No new funding is on the horizon, and an underlying problem with the budget process makes funding security initiatives difficult, the State Department CIO says
Agencies should not expect any additional funding for security this year,
even though the need to protect their systems is rapidly growing, according
to Fernando Burbano, chief information officer at the State Department.
As the number of Internet users grows and intrusion tools become simpler
but more sophisticated, it is easier for hackers to infiltrate a system,
Burbano said at a conference Wednesday organized by the Digital Government
Institute. Many hacker tools are "point and click" and are freely available
on the Internet, he said.
Burbano said it is possible that the next president will bring "new
money" for security programs; the two leading candidates have shown enthusiasm
on the issue.
There is, however, an underlying problem with the budget process that
makes funding security initiatives difficult, Burbano said. For example,
although the White House issued Presidential Decision Directive 63 in May
1998, it took agencies until late last year to draft their PDD 63 plans,
and funding requests are just now being incorporated into budgets.

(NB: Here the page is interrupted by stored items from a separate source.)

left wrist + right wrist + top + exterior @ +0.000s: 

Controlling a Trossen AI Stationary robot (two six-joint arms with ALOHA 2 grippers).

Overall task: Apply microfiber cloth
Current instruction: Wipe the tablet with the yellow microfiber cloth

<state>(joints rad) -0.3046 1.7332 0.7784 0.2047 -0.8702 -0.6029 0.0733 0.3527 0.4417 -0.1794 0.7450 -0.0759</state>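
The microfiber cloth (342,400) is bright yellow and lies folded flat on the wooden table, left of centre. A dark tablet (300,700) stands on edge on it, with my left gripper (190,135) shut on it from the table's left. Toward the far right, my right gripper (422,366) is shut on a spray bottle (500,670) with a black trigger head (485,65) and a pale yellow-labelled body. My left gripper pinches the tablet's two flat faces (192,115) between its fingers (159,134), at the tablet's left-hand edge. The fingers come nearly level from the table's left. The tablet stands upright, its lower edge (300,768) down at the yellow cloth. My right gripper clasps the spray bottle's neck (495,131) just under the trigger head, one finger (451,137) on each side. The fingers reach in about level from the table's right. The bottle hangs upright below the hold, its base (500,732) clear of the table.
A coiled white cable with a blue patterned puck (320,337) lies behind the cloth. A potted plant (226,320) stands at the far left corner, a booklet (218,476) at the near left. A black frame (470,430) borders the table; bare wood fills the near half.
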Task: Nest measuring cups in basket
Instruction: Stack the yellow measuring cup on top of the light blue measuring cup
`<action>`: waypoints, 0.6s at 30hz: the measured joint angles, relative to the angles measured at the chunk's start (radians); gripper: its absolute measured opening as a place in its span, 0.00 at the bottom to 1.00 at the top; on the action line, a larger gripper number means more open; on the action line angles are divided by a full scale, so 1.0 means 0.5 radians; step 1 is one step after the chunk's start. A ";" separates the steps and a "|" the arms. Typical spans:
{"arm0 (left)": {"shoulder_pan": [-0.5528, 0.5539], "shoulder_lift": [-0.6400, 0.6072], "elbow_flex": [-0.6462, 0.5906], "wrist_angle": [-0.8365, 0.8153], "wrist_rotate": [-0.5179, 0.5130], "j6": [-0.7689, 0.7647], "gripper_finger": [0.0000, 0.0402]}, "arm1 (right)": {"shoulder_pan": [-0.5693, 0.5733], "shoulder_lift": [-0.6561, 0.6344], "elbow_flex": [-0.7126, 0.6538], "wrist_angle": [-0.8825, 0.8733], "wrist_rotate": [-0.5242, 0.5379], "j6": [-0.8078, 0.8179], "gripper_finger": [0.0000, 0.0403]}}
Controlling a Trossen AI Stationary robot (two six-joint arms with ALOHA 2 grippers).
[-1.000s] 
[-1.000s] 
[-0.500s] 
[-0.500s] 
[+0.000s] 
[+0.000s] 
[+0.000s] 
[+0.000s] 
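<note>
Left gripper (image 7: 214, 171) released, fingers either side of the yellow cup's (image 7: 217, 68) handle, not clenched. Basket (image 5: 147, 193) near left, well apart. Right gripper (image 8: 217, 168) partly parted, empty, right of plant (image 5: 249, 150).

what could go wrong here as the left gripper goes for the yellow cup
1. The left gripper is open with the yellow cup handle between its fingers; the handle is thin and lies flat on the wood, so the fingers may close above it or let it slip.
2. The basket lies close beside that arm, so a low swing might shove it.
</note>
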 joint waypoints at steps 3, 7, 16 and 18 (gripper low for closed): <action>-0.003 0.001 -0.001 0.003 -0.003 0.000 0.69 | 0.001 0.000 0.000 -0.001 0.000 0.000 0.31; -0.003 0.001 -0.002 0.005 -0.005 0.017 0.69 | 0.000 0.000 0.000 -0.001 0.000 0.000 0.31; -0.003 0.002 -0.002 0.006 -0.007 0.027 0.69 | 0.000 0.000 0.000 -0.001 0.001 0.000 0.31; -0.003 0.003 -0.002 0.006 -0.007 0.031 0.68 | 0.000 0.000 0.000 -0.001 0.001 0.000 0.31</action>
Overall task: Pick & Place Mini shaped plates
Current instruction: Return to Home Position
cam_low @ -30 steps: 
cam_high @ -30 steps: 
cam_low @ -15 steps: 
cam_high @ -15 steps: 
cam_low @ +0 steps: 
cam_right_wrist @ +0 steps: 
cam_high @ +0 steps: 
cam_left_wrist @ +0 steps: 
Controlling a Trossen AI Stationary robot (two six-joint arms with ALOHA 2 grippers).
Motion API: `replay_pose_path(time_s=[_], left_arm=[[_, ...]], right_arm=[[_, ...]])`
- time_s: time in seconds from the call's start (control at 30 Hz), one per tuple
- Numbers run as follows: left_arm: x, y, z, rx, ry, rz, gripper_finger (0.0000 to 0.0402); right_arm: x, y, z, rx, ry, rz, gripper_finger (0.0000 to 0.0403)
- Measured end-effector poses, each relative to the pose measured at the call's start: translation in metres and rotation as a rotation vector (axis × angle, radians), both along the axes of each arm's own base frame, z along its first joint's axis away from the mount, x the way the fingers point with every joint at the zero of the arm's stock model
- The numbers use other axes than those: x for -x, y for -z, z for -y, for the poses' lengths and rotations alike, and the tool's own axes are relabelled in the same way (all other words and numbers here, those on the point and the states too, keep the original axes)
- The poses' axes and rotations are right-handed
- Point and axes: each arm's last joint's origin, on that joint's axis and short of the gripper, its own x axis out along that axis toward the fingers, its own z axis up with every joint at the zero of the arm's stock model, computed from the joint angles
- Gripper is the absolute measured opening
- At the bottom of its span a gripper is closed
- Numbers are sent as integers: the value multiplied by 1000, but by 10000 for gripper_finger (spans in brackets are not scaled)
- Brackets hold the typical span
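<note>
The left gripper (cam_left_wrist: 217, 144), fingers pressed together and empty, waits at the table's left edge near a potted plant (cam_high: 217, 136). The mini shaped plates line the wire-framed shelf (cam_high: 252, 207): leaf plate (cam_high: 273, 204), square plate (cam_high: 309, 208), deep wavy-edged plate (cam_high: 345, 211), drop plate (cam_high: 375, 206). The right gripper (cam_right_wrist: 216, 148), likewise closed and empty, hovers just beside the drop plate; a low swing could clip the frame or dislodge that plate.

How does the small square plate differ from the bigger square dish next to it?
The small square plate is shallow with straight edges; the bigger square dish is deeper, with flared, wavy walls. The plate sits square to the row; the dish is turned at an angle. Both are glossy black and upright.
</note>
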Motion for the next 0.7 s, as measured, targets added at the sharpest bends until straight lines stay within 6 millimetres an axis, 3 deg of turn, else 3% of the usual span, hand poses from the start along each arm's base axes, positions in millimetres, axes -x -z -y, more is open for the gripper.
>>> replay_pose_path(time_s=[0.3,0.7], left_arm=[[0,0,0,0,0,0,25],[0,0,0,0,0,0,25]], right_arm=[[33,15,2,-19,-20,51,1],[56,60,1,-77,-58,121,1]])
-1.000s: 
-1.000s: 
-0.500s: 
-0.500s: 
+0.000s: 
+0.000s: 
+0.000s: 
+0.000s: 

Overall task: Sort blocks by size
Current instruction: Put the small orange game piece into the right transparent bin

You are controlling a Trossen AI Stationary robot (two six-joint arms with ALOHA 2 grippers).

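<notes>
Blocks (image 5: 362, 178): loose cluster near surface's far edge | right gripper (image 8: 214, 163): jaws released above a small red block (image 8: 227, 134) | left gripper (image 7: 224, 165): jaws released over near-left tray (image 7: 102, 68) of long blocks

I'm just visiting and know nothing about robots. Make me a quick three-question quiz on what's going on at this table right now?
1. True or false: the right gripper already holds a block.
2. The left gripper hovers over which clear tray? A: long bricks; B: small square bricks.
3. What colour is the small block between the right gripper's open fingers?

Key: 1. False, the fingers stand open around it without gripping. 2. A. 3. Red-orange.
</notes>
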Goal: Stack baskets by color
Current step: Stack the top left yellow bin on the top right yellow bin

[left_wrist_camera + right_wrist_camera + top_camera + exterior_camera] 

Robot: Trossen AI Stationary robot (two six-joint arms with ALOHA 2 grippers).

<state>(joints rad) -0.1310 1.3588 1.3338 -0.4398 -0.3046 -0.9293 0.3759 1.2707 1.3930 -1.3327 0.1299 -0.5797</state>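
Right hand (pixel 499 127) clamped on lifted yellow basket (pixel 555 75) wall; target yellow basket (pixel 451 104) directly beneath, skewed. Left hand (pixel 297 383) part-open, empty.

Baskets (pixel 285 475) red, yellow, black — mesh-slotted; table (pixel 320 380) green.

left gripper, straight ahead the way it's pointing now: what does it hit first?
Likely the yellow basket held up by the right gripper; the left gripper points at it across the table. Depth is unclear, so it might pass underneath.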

PDD 63 requires agencies to develop ways to protect their critical information
systems from cyberattacks.
"A lot of Internet applications critical to agencies haven't come up
until the last year or two," Burbano said. "They require different security
from what [is necessary] on mainframes. [Agencies] are not budgeted for
In order to decide how to allocate resources for security, agencies
should first identify critical assets and perform a risk assessment, Burbano
said. Agencies must develop a list of threats, evaluate which threats impact
them and determine the impact of successful attacks.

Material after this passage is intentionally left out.